Cette remise en cause de cette liberté fondamentale, avec celle de pouvoir manifester librement, découle d’un arrêté de la préfecture, acte administratif, et par là-même d’une décision du Ministère de l’Intérieur qui instrumentalise sans vergogne le contexte d’état d’urgence et la « menace terroriste » pour tenter d’entraver ma vie quotidienne de militant politique. Cet acte administratif est une décision scandaleuse par nature, car en y recourant l’autorité compétente vous met devant le fait accompli. Contrairement à un procès au pénal, il n’y a pas la possibilité de contester en amont la décision, de préparer sa défense, ni de demander l’organisation d’un débat contradictoire. Vous êtes frappé d’interdiction, vous subissez cette décision. Elle s’impose à vous. Vous vous sentez impuissant, surtout quand tout est fait pour que l’interdiction vous soit notifiée suffisamment tard dans la journée pour que vous n’ayez pas le temps d’exercer vos droits juridiques et ainsi faire un recours en référé dans l’espoir de faire casser à nouveau l’arrêté préfectoral. Cette interdiction de séjour s’enchâsse dans l’offensive sécuritaire et judiciaire d’envergure qui secoue Rennes depuis de trop nombreuses semaines.

En ce qui me concerne, encore une fois, il ne s’agit pas simplement d’une simple interdiction de manifester, il s’agit d’une interdiction absolue, qui concerne une zone spatiale étendue. Si je devais contrevenir à l’arrêté et pénétrer dans la zone interdite pour aller manifester par exemple, je risque d’être appréhendé par la police, puis faire l’objet de poursuites sur le plan pénal avec la possibilité d’être condamné au maximum à 6 mois d’emprisonnement et 7500 euros d’amendes, en application de l’article 13 de la loi du 3 avril 1955. Cette mesure extrajudiciaire à mon encontre vise, soi-disant, à prévenir l’avènement de troubles à l’ordre public dans la commune de Rennes du fait de cette manifestation de rue légale, autorisée par la préfecture elle-même.
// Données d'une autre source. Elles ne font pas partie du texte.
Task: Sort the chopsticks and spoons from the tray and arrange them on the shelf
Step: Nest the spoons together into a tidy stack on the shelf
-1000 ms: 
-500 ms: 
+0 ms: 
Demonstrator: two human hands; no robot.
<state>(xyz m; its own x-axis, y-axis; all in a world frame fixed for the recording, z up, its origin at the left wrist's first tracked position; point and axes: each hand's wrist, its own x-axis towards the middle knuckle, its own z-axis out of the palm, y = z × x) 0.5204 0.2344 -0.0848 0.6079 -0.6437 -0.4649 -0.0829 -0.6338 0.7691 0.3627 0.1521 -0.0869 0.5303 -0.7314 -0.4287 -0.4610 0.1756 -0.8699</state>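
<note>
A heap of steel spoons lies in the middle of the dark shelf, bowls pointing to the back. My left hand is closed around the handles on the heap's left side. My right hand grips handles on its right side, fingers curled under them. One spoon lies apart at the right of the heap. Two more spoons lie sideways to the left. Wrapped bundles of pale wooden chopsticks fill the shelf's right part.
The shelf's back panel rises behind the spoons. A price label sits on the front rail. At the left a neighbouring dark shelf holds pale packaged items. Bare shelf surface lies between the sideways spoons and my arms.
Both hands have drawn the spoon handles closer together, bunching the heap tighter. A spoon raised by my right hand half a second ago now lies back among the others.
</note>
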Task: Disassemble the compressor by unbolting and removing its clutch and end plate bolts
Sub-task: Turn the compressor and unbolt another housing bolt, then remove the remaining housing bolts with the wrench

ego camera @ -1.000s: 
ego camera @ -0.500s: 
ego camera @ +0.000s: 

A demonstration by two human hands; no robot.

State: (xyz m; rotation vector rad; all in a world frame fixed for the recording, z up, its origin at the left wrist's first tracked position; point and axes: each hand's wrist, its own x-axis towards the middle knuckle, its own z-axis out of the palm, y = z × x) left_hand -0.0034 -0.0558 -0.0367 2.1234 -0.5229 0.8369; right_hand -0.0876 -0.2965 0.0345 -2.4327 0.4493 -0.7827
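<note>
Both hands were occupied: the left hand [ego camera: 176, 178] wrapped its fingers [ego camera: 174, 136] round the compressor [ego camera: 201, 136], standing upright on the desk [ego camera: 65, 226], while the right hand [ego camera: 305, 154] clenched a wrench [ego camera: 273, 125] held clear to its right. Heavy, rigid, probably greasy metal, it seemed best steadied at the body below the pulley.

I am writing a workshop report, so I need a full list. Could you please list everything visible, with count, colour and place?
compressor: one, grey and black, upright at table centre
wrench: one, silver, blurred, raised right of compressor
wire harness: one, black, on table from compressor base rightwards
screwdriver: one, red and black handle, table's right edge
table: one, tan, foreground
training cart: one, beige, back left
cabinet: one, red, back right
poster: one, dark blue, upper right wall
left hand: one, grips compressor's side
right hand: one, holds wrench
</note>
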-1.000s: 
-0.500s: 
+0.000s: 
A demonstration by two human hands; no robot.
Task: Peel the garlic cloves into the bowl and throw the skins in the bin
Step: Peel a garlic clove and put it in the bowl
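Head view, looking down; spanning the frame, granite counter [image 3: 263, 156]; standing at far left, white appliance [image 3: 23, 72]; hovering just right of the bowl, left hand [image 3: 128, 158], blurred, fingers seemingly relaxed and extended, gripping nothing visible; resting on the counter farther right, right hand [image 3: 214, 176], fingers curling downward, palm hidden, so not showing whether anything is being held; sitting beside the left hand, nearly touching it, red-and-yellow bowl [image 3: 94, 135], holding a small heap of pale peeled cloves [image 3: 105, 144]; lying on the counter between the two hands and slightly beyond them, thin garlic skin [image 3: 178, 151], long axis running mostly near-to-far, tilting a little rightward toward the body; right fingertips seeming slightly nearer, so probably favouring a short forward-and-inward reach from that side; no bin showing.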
Mais au lieu de frapper des dizaines de militants d’une telle interdiction de séjour dans le centre-ville et donc de manifestation, la préfecture préfère en viser un seul ; ou plutôt deux, puisqu’un autre camarade dévoué, engagé quotidiennement dans la mobilisation contre la loi travail depuis le début, cadre militant JC et élu PCF à Cherbourg, Hugo Poidevin, est lui aussi concerné, pour la première fois, par une telle interdiction de séjour.
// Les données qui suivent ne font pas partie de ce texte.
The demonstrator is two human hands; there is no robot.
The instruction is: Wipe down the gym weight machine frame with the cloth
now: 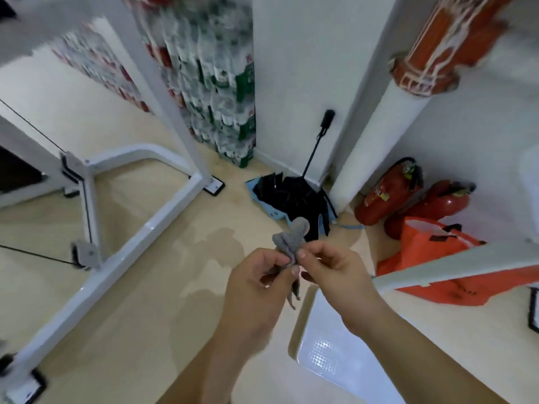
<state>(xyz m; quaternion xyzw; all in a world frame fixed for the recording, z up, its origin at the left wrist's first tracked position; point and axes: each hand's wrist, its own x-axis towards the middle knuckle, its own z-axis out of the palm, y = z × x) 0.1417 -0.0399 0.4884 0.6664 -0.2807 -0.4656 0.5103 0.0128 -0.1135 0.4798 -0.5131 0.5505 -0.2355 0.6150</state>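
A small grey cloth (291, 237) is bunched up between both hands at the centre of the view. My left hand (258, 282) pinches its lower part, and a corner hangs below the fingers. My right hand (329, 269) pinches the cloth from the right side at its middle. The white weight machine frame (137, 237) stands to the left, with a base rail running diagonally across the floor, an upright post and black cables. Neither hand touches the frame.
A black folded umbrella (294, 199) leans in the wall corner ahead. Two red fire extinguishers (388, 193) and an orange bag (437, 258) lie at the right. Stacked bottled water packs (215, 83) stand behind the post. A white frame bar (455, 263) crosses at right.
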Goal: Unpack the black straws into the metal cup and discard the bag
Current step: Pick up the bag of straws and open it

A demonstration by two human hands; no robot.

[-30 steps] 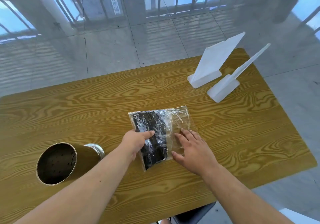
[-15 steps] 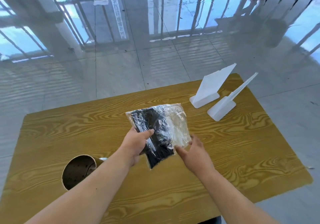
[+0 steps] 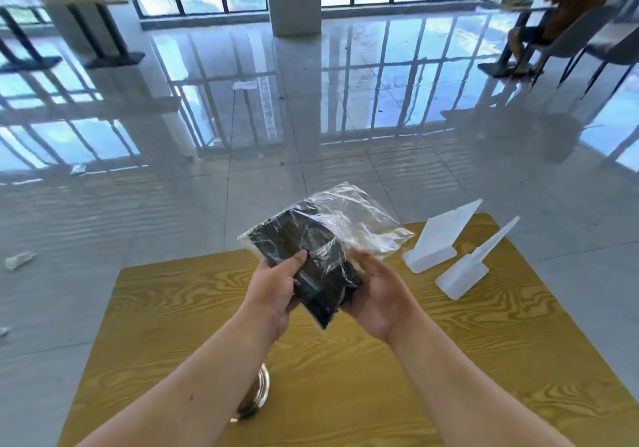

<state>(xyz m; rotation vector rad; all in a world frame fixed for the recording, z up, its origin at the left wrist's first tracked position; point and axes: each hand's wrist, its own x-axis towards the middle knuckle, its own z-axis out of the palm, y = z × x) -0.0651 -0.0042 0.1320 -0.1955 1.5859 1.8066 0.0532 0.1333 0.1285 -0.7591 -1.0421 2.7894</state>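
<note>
- I hold the bag (image 3: 325,239) up in the air above the tabletop (image 3: 449,343), tilted, with its near corner pointing down toward me.
- My left hand (image 3: 273,291) grips the bag's left side: the thumb lies across the front of the plastic and the fingers are curled behind it, clamped on the bag.
- My right hand (image 3: 377,294) cups the bag's lower right edge from below, palm turned up, its fingers closed against the plastic and mostly hidden behind it.
- The black straws (image 3: 307,267) sit packed as a dark block in the left and lower part of the bag; I cannot make out single straws.
- The upper right part of the bag is clear, crinkled plastic with nothing dark in it, and it flares out away from my hands.
- The metal cup (image 3: 257,393) is on the tabletop near me, mostly hidden under my left forearm; only a shiny curved edge of it shows, so I cannot tell how it stands.
- Two white plastic stands (image 3: 446,242) rest on the far right part of the tabletop, just beside each other and well apart from the bag.
- Beyond the tabletop is a glossy tiled floor (image 3: 242,170) reflecting tall windows, with a few scraps of litter (image 3: 19,260) at the left.
</note>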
Cela signifie que l’enjeu, ici, n’est pas de concourir au bon maintien de l’ordre à Rennes, de prévenir de possibles débordements, mais bien de s’acharner déraisonnablement contre un militant politique dans l’espoir de le faire craquer, de l’amener à éprouver un sentiment de lassitude, d’épuisement, et ainsi le pousser à renoncer à lutter. Pour justifier d’une mesure profondément liberticide et vexatoire à mon encontre, qui ne repose en réalité que sur des présomptions, le procès-verbal fait clairement référence à mon passé de militant révolutionnaire, puisqu’il est indiqué dans le procès-verbal que je suis « défavorablement illustré » pour des activités politiques passées. Ainsi, il est certain qu’à défaut de pouvoir me poursuivre sur le plan pénal, le ministère de l’Intérieur est obligé, pour m’atteindre directement, pour essayer de m’entraver, de recourir lâchement à l’arme de la coercition administrative et ainsi me faire payer le prix de mon engagement en faveur de la défense des droits collectifs des travailleurs remis en cause par ce projet de loi inique.

On limite la liberté de circulation d’un individu sur le territoire de sa commune sur laquelle il réside depuis 28 ans, sans qu’on n’ait rien à lui reprocher hormis ses idées politiques, desquelles on en déduit évidemment sa « dangerosité potentielle » pour l’ordre établi. Mais les décideurs ont raison sur un point : je suis dangereux politiquement pour l’État de classe et la pourriture capitaliste, parce que je souhaite subvertir radicalement cette société mortifère avec celles et ceux qui refusent de se résigner à la « nouvelle raison du monde ». L’État est ouvertement attaqué. Il se défend comme il peut. Il tente de casser, pour l’exemple, des militants, dans l’espoir d’en impressionner des centaines. Il se venge. Mais il échoue déjà en réalité… il le sait, car quand un pouvoir établi ne parvient plus à asseoir sa légitimité par le pouvoir des mots, il lui reste encore la force coercitive en dernière instance…jusqu’au jour où celle-ci ne suffira plus non plus.